Each model has its benefits and drawbacks. For example, the "push" model is best for machines whose configuration must remain consistent and not change unless someone explicitly changes. This is quite useful for machines providing services used by the community.
The "pull" model, however, is much more scalable as the servers have much less work to do. This model assumes that if something goes wrong, someone will contact you to fix it rather than you having to go out and fix it immediately. Also, in the case that a distributed filesystem is present, the distribution mechanism tends to lean towards pulling from the distributed filesystem.
Items to be reviewed in the next revision include the following items: Tivoli's WIZdom, POSIX 1007.2, HP's Software Distribution Utilities, and Radar.
The following sections describe typical use scenarios for the CSI. This section is not meant to be a comprehensive list of all the functionality available. Instead, this section should provide the reader with a general understanding of how the CSI will be used.
The CSI should be transparent to the user of the workstation. "User" in the context of the CSI refers to the workstation administrator. The workstation administrator may be the owner of a single workstation or the person in charge of multiple workstations. The workstation administration may also be a group of people responsible for any number of machines.
To the user, the CSI will provide a functioning system where the following software can be automatically updated:(2)
- operating system
- operating system layered products
- locally developed applications
- third party software
If the default environment is not sufficient for the user, then customization can occur to the workstation configuration. These customization could consist of any or all of the following items:
- Setting the machine up as an anonymous FTP server
- Running "beta" or experimental software
- Having the machine run a license server
- Installing software that is not centrally provided
- Having different configuration files, such as /etc/rc, /etc/inetd.conf, etc.
- Using a different kernel or even a different operating system than that which is centrally provided
The mechanisms for using the CSI should be similar, if not identical, between the departmental and local workstation administration, with the exception that the departmental administrators may provide additional "library routines" for their local users that are not provided by the central administration.
Ideally, direct editing of configuration files should not be required. Instead, there should be a user interface. See section section 6.1.13 on page 35 for more details on the user interface. Novice users may prefer to use a user interface while experienced users may want the flexibility of editing (or even writing programs to edit) the configuration files directly.
Once a configuration is created, the user should not have to change the configuration in response to central changes.
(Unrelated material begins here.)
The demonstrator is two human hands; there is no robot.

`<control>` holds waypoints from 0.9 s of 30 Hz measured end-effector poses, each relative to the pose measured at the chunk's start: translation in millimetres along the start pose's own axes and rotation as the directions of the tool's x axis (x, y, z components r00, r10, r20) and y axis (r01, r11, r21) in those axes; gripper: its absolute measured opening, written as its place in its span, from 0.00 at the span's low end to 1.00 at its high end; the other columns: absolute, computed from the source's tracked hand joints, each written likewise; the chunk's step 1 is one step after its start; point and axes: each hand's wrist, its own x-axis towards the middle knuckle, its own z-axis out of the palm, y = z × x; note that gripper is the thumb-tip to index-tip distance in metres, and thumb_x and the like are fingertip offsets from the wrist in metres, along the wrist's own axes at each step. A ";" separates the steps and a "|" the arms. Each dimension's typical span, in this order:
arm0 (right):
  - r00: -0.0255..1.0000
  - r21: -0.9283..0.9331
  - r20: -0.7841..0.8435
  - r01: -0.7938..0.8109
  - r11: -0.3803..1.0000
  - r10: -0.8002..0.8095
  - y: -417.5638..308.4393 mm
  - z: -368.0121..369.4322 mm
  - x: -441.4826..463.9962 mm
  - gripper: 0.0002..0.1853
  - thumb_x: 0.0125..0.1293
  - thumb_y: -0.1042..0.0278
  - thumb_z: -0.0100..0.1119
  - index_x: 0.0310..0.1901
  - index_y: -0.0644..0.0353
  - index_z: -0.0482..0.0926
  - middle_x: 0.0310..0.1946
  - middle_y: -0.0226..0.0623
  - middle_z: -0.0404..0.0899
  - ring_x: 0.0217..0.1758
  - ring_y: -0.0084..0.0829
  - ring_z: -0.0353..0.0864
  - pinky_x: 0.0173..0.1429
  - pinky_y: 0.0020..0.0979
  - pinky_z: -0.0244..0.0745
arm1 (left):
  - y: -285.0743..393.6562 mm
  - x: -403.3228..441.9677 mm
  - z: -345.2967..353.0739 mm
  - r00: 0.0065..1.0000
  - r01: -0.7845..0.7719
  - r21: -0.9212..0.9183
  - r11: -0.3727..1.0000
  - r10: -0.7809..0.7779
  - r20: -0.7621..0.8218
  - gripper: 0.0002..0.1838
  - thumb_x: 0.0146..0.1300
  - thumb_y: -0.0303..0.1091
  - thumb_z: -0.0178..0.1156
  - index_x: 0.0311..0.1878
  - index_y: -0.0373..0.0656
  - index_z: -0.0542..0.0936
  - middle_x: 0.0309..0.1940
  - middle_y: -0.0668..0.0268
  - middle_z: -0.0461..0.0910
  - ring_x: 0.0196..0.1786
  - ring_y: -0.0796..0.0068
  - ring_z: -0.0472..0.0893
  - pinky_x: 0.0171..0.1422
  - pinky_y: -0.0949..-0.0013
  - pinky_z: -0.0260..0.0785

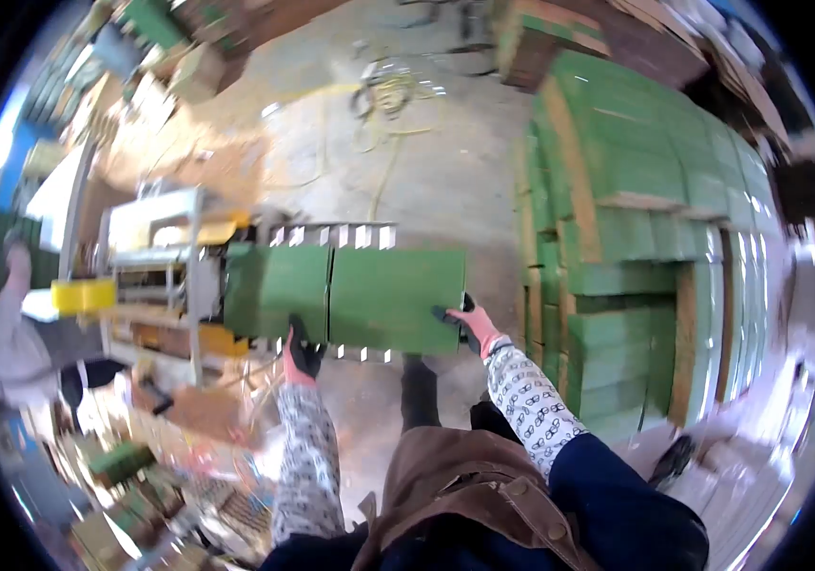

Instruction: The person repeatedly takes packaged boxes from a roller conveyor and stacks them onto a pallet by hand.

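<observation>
Two flat green boxes lie end to end on a roller conveyor, the right box (396, 297) and the left box (276, 285), with a thin dark gap between them. My left hand (303, 354), in a pink and black glove, touches the near edge by that gap, its fingers apart. At the near right corner of the right box is my right hand (469, 324), gloved the same way, with its fingers round the box's end. The undersides of the fingers are hidden. Rollers (360, 235) show beyond the boxes.
A tall stack of green boxes (626, 276) stands on the right. On the left are a metal frame machine (196, 285) with a yellow part (84, 296) and a co-worker (12, 333). Yellow strapping (388, 93) lies on the floor ahead.
</observation>
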 end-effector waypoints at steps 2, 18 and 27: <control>0.992 -0.059 -0.068 0.102 0.993 -0.106 19.8 -59.3 -44.7 0.21 0.59 0.71 0.59 0.54 0.61 0.70 0.44 0.29 0.78 0.43 0.22 0.78 0.41 0.30 0.77 | -39.9 -48.0 35.5 0.997 0.032 -0.026 0.999 -0.030 0.075 0.17 0.59 0.45 0.61 0.52 0.61 0.76 0.51 0.79 0.74 0.49 0.76 0.72 0.47 0.66 0.66; 0.633 0.507 -0.774 0.598 0.620 0.023 149.8 -352.7 -468.8 0.15 0.62 0.62 0.57 0.47 0.62 0.76 0.36 0.30 0.78 0.36 0.24 0.77 0.38 0.26 0.73 | -445.7 -277.4 372.3 0.610 0.000 0.681 0.732 -0.540 0.580 0.23 0.58 0.33 0.60 0.58 0.48 0.69 0.49 0.68 0.77 0.47 0.71 0.78 0.47 0.66 0.73; 0.539 0.501 -0.842 0.799 0.333 -0.029 153.9 -443.4 -394.0 0.25 0.65 0.52 0.53 0.60 0.55 0.68 0.54 0.28 0.72 0.54 0.26 0.71 0.58 0.30 0.66 | -507.2 -264.0 455.1 0.637 -0.168 0.760 0.628 -0.519 0.570 0.23 0.59 0.44 0.60 0.55 0.44 0.70 0.44 0.67 0.75 0.41 0.74 0.77 0.41 0.70 0.72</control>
For example, central administration should be able to upgrade the operating system without forcing users to change their configuration files. However, if a user has installed an application locally that is incompatible with the newer version, then a configuration change may be required. In essence, the user has administrative control over the aspects that he wants control over and delegates responsibility of the aspects that he does not want to deal with to other administrators.
No direct operations support should be required for the CSI.
This scenario deals with the central administration. The central administration is responsible for providing the default services and environment from which all customization is based.
The process that the central administration would have to proceed is enumerated as follows:
1. Install the operating system on a workstation.
2. Install the CSI on the workstation. The first two phases are to "bootstrap" the CSI. In the event that the CSI was already present then the first two steps would not be required.
3. Load the operating system into the CSI for distribution. The involves loading the entire operating system as shipped by the vendor. In general, if an operating system can be shared between multiple models of the same workstation family (e.g. DEC 2100, 3100, 5000/1xx, 5000/2xx) with only minor changes, the same base should be used. See section section 6.1.12 on page 35 for more details.
After this step is completed, the operating system should be distributable by the CSI.
4. Install the OS layered products into the CSI.
5. Install third party and locally developed software into the CSI. This includes installing all the appropriate software licenses. See section section 6.7 on page 40 for more details on licensing.
6. Install site customization and basic services into the CSI. These include site specific configuration items as well as site independent services that require modification to base configuration files. Examples include pointing the CSI to the appropriate password file and creating the proper directory structure and inetd.conf to allow anonymous FTP.
Ideally, no further action would be required by the central administration to maintain the workstations. Day to day maintenance would be done automatically or on each reboot. For example, new password files would be distributed by the CSI without any central intervention.
Unfortunately, software rarely remains static. While the operating system may not change very often, new application software and new versions appear, and old unused software and older versions should be removed. Removal, is by far, the easiest part. Given that the CSI compartmentalizes the software, removal is just removing the pointer to the collection and then waiting for that removal to propagate to all the client workstations. Installation can also be as simple as installing into the CSI and waiting for the version to propagate to the clients. Compartmentalization also aids in the "backing out" process. As long as previous versions are kept, broken software can be easily removed from the production environment and previously working versions can be restored.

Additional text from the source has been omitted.